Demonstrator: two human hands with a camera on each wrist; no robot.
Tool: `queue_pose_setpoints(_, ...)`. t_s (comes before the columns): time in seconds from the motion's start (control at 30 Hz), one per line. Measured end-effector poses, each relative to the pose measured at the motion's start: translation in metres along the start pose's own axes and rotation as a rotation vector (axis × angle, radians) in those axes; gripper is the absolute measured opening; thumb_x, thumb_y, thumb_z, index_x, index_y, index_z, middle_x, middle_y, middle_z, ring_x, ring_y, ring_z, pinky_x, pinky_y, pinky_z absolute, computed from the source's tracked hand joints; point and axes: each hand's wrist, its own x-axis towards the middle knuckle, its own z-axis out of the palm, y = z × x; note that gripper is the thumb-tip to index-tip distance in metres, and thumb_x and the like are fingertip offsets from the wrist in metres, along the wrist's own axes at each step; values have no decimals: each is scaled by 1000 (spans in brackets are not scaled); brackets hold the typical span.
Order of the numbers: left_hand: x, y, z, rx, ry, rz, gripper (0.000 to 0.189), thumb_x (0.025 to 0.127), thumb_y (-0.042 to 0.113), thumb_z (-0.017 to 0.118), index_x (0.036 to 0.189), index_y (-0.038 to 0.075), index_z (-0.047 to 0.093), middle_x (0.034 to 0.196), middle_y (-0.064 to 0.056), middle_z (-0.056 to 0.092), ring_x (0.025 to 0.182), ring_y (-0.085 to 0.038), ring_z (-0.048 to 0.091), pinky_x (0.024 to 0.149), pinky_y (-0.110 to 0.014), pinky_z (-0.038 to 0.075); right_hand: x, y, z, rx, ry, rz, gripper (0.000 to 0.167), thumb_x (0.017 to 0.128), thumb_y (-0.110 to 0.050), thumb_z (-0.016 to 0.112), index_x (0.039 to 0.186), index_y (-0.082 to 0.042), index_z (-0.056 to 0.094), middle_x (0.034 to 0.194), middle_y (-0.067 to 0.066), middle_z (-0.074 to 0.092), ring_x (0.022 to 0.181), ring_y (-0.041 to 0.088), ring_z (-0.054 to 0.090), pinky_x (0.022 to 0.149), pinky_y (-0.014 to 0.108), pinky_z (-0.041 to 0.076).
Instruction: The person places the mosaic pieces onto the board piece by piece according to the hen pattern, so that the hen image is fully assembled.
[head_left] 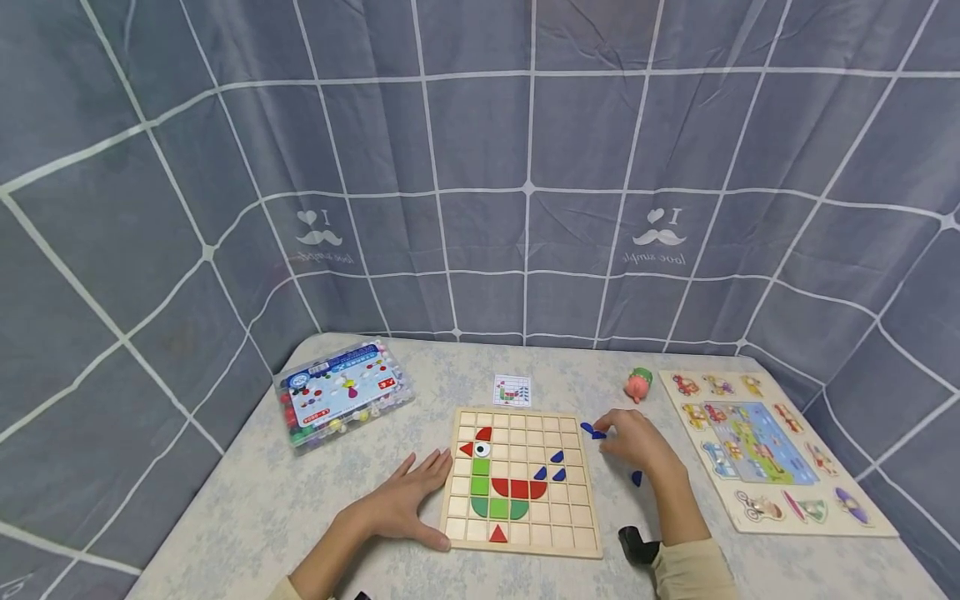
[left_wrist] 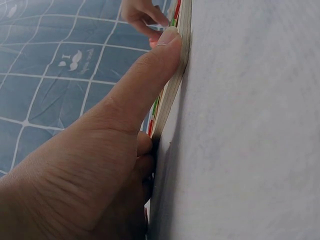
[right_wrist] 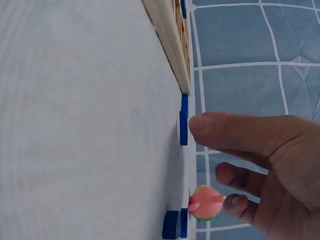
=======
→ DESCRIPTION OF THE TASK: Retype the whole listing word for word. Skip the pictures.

→ ANSWER FOR THE TASK:
Demonstrator: two human hands with a camera on each wrist; no robot.
Tool: `queue_pose_setpoints(_, ...)`. t_s (comes before the columns): time in seconds from the motion's start (control at 30 Hz), one per line. Measured end-effector poses, each relative to the pose measured at the motion's start: translation in metres along the start pose's own axes and rotation as a rotation vector (axis × angle, radians) in those axes; gripper is the absolute measured opening; thumb_x, thumb_y, thumb_z, index_x, index_y, index_z, middle_x, middle_y, middle_z, ring_x, ring_y, ring_z, pinky_x, pinky_y, pinky_z absolute, computed from the source's tracked hand joints; point and axes: each hand's wrist, its own x-axis towards the middle knuckle, its own z-axis out of the palm, y = z × x; note that gripper is the thumb-tip to index-tip distance in metres, and thumb_x and the like are fingertip offsets from the wrist in metres, along the wrist's own axes at each step; values have no decimals: each is scaled by 1000 (spans in brackets are not scaled); brackets hold the typical span.
Order of the numbers: left_hand: x, y, z, rx, ry, rz, gripper (0.000 to 0.189), thumb_x (0.025 to 0.127), thumb_y (-0.042 to 0.113), thumb_z (-0.017 to 0.118), index_x (0.036 to 0.189), index_y (-0.038 to 0.075), index_z (-0.047 to 0.093), middle_x (0.034 to 0.196), middle_y (-0.064 to 0.056), middle_z (-0.056 to 0.092), ring_x (0.025 to 0.182), ring_y (-0.085 to 0.038), ring_z (-0.048 to 0.091), pinky_x (0.024 to 0.149), pinky_y (-0.110 to 0.014), pinky_z (-0.038 to 0.075); right_hand: x, y, z, rx, ry, rz, gripper (0.000 to 0.167), thumb_x (0.017 to 0.128), thumb_y (-0.110 to 0.050), thumb_z (-0.016 to 0.112), index_x (0.039 to 0.186), index_y (-0.082 to 0.042), index_z (-0.056 to 0.094), middle_x (0.034 to 0.194), middle_y (-0.067 to 0.066), middle_z (-0.074 to 0.092), ring_x (0.022 to 0.181), ring_y (-0.041 to 0.088), ring_z (-0.054 to 0.090), pinky_x (0.022 to 0.149), pinky_y (-0.014 to 0.108), pinky_z (-0.041 to 0.076).
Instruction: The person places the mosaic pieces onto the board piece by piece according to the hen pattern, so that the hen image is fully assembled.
[head_left] 
[left_wrist] 
[right_wrist] 

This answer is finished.